Rev. Robert Sirico’s Moral Case for a Free Economy

by James Bruce|

A word of advice about Rev. Robert Sirico’s just released Defending the Free Market: The Moral Case for a Free Economy: Do not tell yourself that you will “just read a chapter” in your office before settling down to do the work that you absolutely must do before your week begins. I made that mistake, and read about two-thirds of the book in one go. I only stopped reading because there was nothing left to read; I finished the book.

Sirico at one point says that a favorite compliment is “being told that I have put into words what someone has thought for a long time but never been able to articulate” (106).
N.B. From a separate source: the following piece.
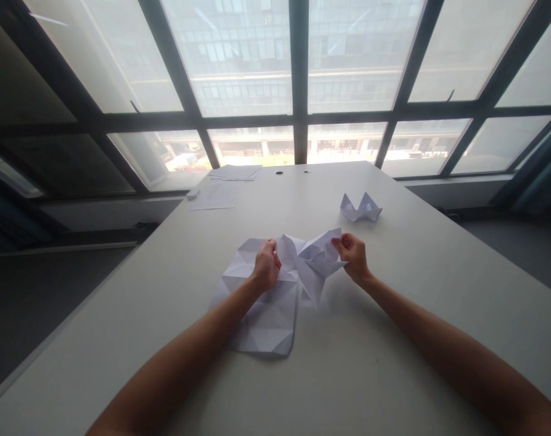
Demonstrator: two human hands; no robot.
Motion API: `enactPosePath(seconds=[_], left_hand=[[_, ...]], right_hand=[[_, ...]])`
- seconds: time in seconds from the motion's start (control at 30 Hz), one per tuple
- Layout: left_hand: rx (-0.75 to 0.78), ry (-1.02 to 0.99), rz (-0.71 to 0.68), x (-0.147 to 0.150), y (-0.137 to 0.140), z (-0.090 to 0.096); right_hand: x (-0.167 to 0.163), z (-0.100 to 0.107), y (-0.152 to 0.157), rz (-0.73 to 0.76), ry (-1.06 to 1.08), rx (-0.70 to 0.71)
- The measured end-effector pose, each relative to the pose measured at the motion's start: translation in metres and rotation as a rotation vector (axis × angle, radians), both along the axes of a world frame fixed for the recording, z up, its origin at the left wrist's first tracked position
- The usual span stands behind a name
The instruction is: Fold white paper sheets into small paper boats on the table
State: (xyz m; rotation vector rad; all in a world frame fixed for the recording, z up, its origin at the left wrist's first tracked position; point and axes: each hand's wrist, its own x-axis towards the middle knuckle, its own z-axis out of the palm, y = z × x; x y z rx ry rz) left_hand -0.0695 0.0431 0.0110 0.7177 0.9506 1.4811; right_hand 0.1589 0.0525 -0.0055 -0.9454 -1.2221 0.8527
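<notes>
Between my hands is a partly folded white sheet of paper [318, 257], with pointed flaps standing out on several sides. My right hand [353, 254] pinches its right-hand edge between thumb and fingers. My left hand [267, 266] is closed on the left part of the folded paper, its fingers curled and partly hidden. Below the left hand and forearm, a creased, unfolded sheet of paper [270, 327] lies on the table, with fold lines across it and bent corners. Farther back on the right sits a finished-looking folded paper boat shape [361, 208] with two upright peaks.
The long white table [348, 375] reaches toward large windows [248, 54] with dark frames. At its far left lie several flat sheets of paper [214, 197] and a small white object [192, 194]. A dark round hole [279, 173] is near the far edge.
</notes>
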Motion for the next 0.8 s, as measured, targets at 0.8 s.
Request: enactPosePath(seconds=[0.8], left_hand=[[0.254, 0.661, 0.003, 0.010, -0.020, -0.002]], right_hand=[[0.003, 0.012, -0.009, -0.291, -0.181, 0.169]])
I can’t pay him that compliment; I can say something stronger: Sirico puts into words things I’d never thought of, but wish I had. I found myself, while reading the book, trying to take a mental note of some of his very best one liners, turns of phrase, and examples, in an effort to store them for future use.

Sirico shows repeatedly, and even doggedly, that the enemies of free markets have it exactly wrong. One doesn’t have to choose between helping the poor and markets; between health care and markets, or between protecting the environment and markets. On the contrary, as he puts it, if you want to help the poor, start a business; if you want people to receive health care, then don’t let a state-funded bureaucracy suck the compassion out of medicine, and, if you want to save tigers and elephants, then give people property rights in them, etc.